● Required work
Which lines in the records below contain the word "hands"? Copy each of them.

BEGIN Task input

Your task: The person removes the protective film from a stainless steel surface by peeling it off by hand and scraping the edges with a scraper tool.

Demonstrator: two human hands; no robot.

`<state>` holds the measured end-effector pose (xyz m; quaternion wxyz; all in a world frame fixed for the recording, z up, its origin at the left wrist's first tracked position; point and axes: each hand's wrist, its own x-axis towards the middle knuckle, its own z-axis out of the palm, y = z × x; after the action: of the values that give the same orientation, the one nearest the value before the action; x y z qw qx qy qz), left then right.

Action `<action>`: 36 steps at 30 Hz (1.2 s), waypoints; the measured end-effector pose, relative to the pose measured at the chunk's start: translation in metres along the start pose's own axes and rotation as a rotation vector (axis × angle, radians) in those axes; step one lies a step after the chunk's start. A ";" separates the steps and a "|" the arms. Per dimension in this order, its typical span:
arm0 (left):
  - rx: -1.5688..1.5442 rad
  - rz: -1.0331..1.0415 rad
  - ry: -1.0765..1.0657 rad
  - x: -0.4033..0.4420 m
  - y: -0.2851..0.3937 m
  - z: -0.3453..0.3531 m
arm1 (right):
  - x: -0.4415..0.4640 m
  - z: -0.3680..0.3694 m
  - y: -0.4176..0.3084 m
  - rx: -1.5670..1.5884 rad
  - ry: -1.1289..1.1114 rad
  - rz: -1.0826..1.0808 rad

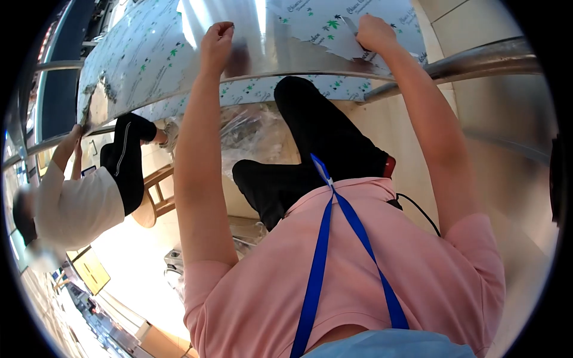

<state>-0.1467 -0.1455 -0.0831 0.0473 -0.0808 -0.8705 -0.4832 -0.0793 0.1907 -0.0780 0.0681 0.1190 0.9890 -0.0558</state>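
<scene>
A metal table top [262, 56] fills the upper view, partly covered by white protective film [140, 71] printed with green leaves and lettering. Bare shiny metal shows between the two film areas, and the right film has a ragged, torn edge. Above the bare strip is my left hand [218, 48], closed in a pinch; whatever is between its fingertips is too small to name. My right hand [376, 34] is closed around a thin, grey, blade-like tool [350, 25] over the right-hand film. Part of that tool is hidden by the fingers.
Metal rails [483, 59] run beside the table. At left, another person [83, 203] sits with a hand at the torn film on the table's corner. A wooden stool [149, 206] stands there. Crumpled clear plastic [253, 137] lies below the table, near my knees.
</scene>
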 end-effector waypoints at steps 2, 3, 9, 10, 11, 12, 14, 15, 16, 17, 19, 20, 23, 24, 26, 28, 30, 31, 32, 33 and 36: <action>-0.159 -0.049 -0.010 0.001 -0.003 -0.002 | 0.014 0.015 0.006 -0.002 0.001 0.033; -0.232 -0.093 -0.023 0.002 -0.004 -0.003 | 0.011 0.010 0.003 0.013 -0.016 0.025; -0.210 -0.170 -0.041 0.004 -0.007 -0.001 | 0.024 0.007 0.013 0.126 -0.199 -0.083; -0.053 -0.128 -0.020 0.002 -0.003 -0.002 | 0.023 0.017 0.016 0.165 -0.153 -0.137; 0.101 -0.085 -0.002 0.000 0.000 -0.003 | 0.024 0.026 0.020 0.202 -0.107 -0.189; 0.251 -0.041 0.012 -0.002 0.002 0.000 | 0.011 0.024 0.012 0.178 0.027 -0.213; 0.386 0.096 0.017 -0.005 -0.006 0.000 | -0.043 0.010 -0.014 0.120 0.287 -0.250; 0.450 0.169 0.027 -0.003 -0.010 -0.001 | -0.062 0.011 -0.015 0.099 0.384 -0.330; 0.405 0.221 0.056 -0.003 -0.016 -0.001 | -0.080 0.015 -0.016 0.079 0.477 -0.412; 0.361 0.271 0.086 -0.004 -0.021 0.000 | -0.094 0.021 -0.014 0.059 0.569 -0.495; 0.301 0.279 0.141 -0.008 -0.018 0.004 | -0.112 0.034 -0.010 0.051 0.652 -0.576; 0.277 0.248 0.163 -0.008 -0.016 0.006 | -0.116 0.038 -0.008 0.047 0.695 -0.618; 0.315 0.240 0.225 -0.012 -0.005 0.007 | -0.125 0.049 -0.001 0.065 0.743 -0.658; 0.384 0.269 0.210 -0.012 -0.007 0.008 | -0.125 0.050 0.000 0.073 0.745 -0.663; 0.520 0.328 0.177 -0.010 -0.009 0.009 | -0.126 0.049 0.004 0.088 0.748 -0.670; 0.722 0.608 0.289 -0.013 -0.006 0.015 | -0.125 0.047 0.005 0.090 0.731 -0.666; 0.688 0.645 0.316 -0.016 0.000 0.025 | -0.123 0.048 0.005 0.102 0.727 -0.663; 0.560 0.538 0.284 -0.018 0.004 0.032 | -0.122 0.051 0.004 0.116 0.732 -0.663; 0.434 0.429 0.252 -0.021 0.009 0.038 | -0.120 0.053 0.004 0.131 0.737 -0.664; 0.536 0.506 0.236 -0.024 0.019 0.043 | -0.119 0.055 0.006 0.151 0.733 -0.665; 0.674 0.736 0.059 -0.045 0.052 0.064 | -0.115 0.055 0.007 0.239 0.720 -0.652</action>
<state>-0.0931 -0.0689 -0.0805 0.2625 -0.3491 -0.8904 -0.1283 0.0396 0.1646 -0.1158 -0.3127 -0.1778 0.9221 -0.1427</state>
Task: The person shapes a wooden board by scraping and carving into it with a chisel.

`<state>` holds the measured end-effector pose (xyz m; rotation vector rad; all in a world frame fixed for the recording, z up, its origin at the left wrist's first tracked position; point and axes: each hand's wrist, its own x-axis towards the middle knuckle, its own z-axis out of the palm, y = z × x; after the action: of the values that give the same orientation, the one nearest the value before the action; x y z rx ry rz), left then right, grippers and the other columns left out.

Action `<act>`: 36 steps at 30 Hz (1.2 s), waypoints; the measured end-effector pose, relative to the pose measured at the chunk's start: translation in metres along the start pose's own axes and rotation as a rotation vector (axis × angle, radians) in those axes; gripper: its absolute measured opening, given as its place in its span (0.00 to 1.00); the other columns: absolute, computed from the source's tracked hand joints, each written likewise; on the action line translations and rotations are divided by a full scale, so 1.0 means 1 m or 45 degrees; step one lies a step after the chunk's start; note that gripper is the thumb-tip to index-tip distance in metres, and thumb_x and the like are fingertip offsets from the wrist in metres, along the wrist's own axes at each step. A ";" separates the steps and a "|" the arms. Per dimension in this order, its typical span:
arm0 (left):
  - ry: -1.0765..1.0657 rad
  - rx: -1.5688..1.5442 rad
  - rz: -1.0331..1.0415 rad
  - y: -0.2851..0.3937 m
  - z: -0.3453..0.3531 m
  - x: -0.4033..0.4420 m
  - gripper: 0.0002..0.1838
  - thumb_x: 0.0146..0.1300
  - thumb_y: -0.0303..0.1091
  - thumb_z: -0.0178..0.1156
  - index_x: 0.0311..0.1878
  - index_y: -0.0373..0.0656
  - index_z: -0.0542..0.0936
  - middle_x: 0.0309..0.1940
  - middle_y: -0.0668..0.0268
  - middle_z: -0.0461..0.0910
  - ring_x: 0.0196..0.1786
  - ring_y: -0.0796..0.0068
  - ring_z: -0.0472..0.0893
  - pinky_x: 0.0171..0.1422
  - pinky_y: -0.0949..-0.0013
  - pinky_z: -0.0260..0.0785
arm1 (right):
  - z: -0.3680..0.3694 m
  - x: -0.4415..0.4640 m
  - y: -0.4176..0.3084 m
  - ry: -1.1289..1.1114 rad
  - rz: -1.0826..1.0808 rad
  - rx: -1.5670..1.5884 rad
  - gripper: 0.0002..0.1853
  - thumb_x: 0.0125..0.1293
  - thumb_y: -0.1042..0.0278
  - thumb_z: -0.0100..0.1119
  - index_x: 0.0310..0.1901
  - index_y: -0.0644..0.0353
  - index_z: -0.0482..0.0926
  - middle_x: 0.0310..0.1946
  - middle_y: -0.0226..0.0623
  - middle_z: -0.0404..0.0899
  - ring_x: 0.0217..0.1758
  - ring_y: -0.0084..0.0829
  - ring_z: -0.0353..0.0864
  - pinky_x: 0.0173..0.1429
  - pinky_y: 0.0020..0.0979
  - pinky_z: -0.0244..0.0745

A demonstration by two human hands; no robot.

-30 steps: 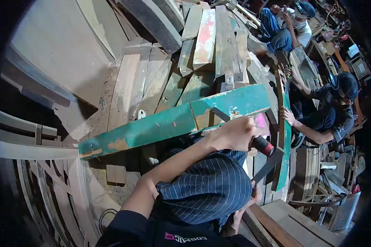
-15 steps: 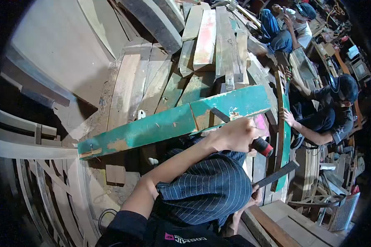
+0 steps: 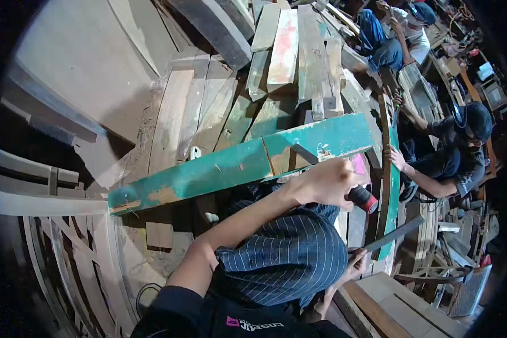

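Note:
My left hand (image 3: 328, 181) is closed around a tool. Its black and red handle end (image 3: 363, 198) sticks out on the right, and a dark flat piece (image 3: 304, 154) shows on the other side, against a bare notch in the green painted beam (image 3: 219, 168). Low on the right, beside my knee in striped cloth (image 3: 281, 253), my right hand (image 3: 355, 266) grips a long grey bar (image 3: 394, 234), which points up and to the right. The fingers of my right hand are partly hidden by the knee.
Planks (image 3: 281, 50) are stacked beyond the beam. A wooden block (image 3: 159, 235) lies below it. On the right a co-worker (image 3: 462, 146) holds another green board (image 3: 390, 186); a second person (image 3: 386, 42) sits farther back. Wooden frames (image 3: 50, 205) stand at the left.
The grey bar has swung outward to the right, and its flat side has turned. My right hand has moved slightly right. My left hand keeps its grip in nearly the same place.

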<state>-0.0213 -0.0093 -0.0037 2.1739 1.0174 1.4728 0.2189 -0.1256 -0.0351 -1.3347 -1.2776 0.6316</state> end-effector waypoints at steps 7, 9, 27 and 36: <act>0.050 0.050 0.071 -0.003 -0.002 0.001 0.14 0.43 0.28 0.69 0.37 0.43 0.83 0.19 0.57 0.81 0.27 0.55 0.86 0.36 0.54 0.79 | 0.006 -0.010 -0.009 0.068 -0.118 0.206 0.24 0.84 0.59 0.53 0.30 0.68 0.74 0.20 0.39 0.77 0.19 0.25 0.74 0.24 0.26 0.68; 0.108 0.012 0.112 -0.003 0.002 0.005 0.11 0.44 0.29 0.69 0.33 0.43 0.81 0.22 0.57 0.81 0.27 0.54 0.84 0.37 0.55 0.77 | -0.006 -0.008 0.009 -0.087 -0.295 -0.345 0.23 0.81 0.62 0.58 0.26 0.67 0.74 0.19 0.33 0.76 0.18 0.27 0.73 0.27 0.31 0.68; 0.029 0.009 -0.020 -0.006 0.004 -0.002 0.11 0.47 0.30 0.72 0.34 0.45 0.81 0.20 0.60 0.82 0.28 0.55 0.86 0.39 0.56 0.79 | 0.017 -0.007 -0.016 -0.014 -0.049 -0.064 0.17 0.79 0.65 0.62 0.31 0.68 0.79 0.19 0.35 0.76 0.20 0.22 0.71 0.27 0.29 0.63; -0.075 0.074 -0.048 -0.004 -0.001 -0.004 0.17 0.44 0.30 0.72 0.41 0.42 0.85 0.23 0.57 0.83 0.31 0.52 0.85 0.42 0.53 0.78 | -0.001 0.003 -0.003 -0.142 -0.117 -0.328 0.19 0.81 0.63 0.58 0.34 0.71 0.79 0.21 0.34 0.80 0.20 0.22 0.75 0.26 0.27 0.69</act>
<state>-0.0243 -0.0098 -0.0088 2.2121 1.0875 1.3702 0.2200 -0.1235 -0.0316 -1.4556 -1.5425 0.4953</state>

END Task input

● Response area
Demonstrator: two human hands; no robot.
A demonstration by two human hands; no robot.

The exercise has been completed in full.